Так шли дни. Раздумывая без конца над каждым словом, сказанным на допросах, над каждым своим ответом и тем смыслом, какой могли ему придать, он приходил к заключению, что судьи вряд ли располагают каким-либо другим материалом, кроме доносов Мочениго и его, Бруно, признаний. Чьотто, Бертрано, Морозини и те люди, с которыми он встречался у Морозини или в «Золотом корабле», если их допрашивали, наверное, дали благоприятные для него показания, потому что в противном случае они бы очутились в опасном положении: им было бы предложено объяснить, почему они раньше не донесли на еретика.

Но хотя Бруно и понимал, как легковесны и ничтожны все показания против него, он ощущал крепкую сеть, в которую его поймали, ощущал на себе действие той ужасной машины паразитической власти, против которой бессильно слово правды.

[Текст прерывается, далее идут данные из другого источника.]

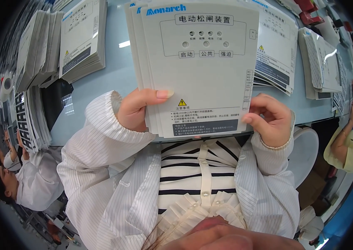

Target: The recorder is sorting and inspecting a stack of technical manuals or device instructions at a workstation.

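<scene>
A small fanned stack of white printed panel sheets (209, 79) is held up in front of me, just above the table's near edge. Each has small round holes, a blue mark at the top and a dark band low down. My left hand (141, 106) grips the stack's left edge, thumb lying on the front face and fingers hidden behind. At the lower right edge, my right hand (270, 118) pinches the sheets between thumb and curled fingers. The sheets at the left peek out from behind the front one.
A pile of similar panels (82, 39) stands at the left, beside more stacked sheets (38, 46). Another pile (274, 50) lies behind my right hand, with further stacks (320, 62) to its right. The glossy table (116, 66) is pale blue. Co-workers sit at both sides.
</scene>
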Demonstrator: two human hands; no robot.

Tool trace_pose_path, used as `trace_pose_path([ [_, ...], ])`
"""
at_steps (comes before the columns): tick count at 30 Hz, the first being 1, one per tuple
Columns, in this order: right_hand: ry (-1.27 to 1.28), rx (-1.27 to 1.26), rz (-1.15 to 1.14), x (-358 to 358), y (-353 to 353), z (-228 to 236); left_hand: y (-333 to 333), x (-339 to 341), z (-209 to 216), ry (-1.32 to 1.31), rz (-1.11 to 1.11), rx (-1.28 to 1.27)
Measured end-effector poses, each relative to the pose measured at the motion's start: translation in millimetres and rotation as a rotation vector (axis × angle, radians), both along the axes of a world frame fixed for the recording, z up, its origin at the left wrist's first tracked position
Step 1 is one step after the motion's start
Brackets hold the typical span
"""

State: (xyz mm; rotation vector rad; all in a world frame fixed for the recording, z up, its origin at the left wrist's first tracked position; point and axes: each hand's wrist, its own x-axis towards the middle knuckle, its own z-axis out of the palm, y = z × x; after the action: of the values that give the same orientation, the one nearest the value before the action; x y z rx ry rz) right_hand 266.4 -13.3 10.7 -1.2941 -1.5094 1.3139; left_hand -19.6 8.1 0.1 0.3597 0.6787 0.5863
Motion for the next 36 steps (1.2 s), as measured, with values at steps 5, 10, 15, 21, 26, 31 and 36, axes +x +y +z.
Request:
trace_pose_path([
  [5,0.014,-0.102,-0.036,-4.1,-0.9,4.2,-2.7,-1.8,-3.6,-0.029,0.014,0.014],
  [10,0.028,-0.019,-0.050,-3.5,-1.2,1.0,-3.1,-1.5,-3.5,0.035,0.018,0.035],
  [15,-0.035,0.060,-0.079,14.2,1.2,-3.4,-4.5,-0.9,-5.0,0.088,0.060,0.036],
  [21,0.027,0.110,-0.428,50.1,12.9,-12.7,-3.1,-0.2,1.1,-0.015,0.042,0.040],
  [26,-0.024,0.222,-0.753,67.9,23.6,-17.7,-0.6,4.2,1.3,0.018,0.042,0.054],
  [31,-0.240,0.298,-0.796,56.6,33.2,-27.4,-5.0,0.5,0.3,0.118,0.035,0.041],
  [36,-0.351,0.464,-0.782,46.9,27.6,-20.0,-3.1,5.3,5.7,0.128,0.045,0.024],
])
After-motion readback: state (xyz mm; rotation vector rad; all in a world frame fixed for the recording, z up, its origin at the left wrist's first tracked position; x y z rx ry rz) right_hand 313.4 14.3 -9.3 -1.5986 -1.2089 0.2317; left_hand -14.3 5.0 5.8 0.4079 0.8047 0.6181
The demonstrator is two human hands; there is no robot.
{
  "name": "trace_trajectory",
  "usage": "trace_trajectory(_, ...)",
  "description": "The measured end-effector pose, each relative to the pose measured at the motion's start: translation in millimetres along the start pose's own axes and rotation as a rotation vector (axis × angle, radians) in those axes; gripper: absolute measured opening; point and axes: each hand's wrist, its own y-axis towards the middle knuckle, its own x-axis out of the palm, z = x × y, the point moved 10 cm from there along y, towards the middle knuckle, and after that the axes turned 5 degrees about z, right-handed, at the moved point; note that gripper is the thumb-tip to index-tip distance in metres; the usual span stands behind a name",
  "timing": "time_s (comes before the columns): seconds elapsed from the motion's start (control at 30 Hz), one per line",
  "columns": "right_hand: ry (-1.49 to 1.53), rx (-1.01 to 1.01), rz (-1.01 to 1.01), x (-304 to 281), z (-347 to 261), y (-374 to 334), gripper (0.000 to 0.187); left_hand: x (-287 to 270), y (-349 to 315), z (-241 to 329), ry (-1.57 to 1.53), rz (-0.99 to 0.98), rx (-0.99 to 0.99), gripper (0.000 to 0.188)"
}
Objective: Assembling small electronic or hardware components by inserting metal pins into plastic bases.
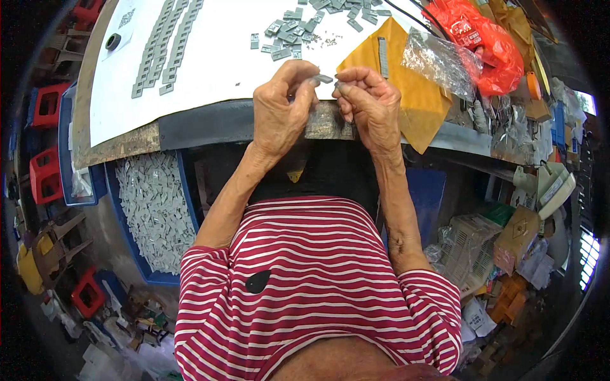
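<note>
My left hand (284,109) is closed in a pinch at the table's front edge. Between its thumb and forefinger sticks out a small flat grey plastic piece (324,79). Close beside it my right hand (372,105) also pinches, its fingertips just right of the piece. Whatever those fingertips hold is too small or hidden to make out. Beyond the hands lies a loose pile of similar grey pieces (289,35), with tiny brass-coloured bits (325,40) scattered next to it. Several grey pieces stand in long rows (166,44) at the left on the white sheet (210,76).
A yellow padded envelope (416,117) overhangs the table edge at right, bearing a short grey strip (382,57) and clear plastic (438,60). Behind sits a red plastic bag (499,60). Below the table at left, a blue bin (121,209) holds many grey pieces.
</note>
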Motion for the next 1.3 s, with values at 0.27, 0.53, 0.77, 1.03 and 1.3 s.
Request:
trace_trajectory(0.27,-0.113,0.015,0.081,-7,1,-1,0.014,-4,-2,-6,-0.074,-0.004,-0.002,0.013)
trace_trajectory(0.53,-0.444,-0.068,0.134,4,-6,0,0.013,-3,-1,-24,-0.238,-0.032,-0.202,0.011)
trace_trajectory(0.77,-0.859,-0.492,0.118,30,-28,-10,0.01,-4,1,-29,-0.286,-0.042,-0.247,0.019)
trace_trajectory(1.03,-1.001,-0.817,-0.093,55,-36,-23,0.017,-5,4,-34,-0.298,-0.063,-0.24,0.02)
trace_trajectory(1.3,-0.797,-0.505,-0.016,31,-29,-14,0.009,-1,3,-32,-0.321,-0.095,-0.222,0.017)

Его гнев не довольствовался тем, что обнаружил зло внутри Церкви и в её догматах. Он стремился раскрыть тот ужас, который нашёл себе самое сильное выражение в Церкви, но имел мириады других личин и разветвлений. Труднее всего было понять, как он, Бруно, мог когда-то в этом воплощении зла находить что-то дружеское, ободряющее. Много лет лоно Церкви казалось ему отрадным прибежищем, и ещё совсем недавно он воображал, что Церковь можно сделать фундаментом истинно человеческой культуры.

Рост — и разрушение, слияние — и распад. В законности перемен не было абсолютного спасения. «Но для меня, — думал Бруно, — для меня, как человеческой особи, в данный момент соприкоснувшейся и со стихийно изменяющейся Вселенной, и с миром людей, миром социальных явлений, существует какая-то абсолютная точка напряжения, борьбы, разрушения и возобновления. Я умру, но труп мой обратится в знамение воскресения. Я буду вестником будущего, нового рождения, которое внезапно стало для меня более ощутимой реальностью, чем эта гнусная камера и судьи-убийцы.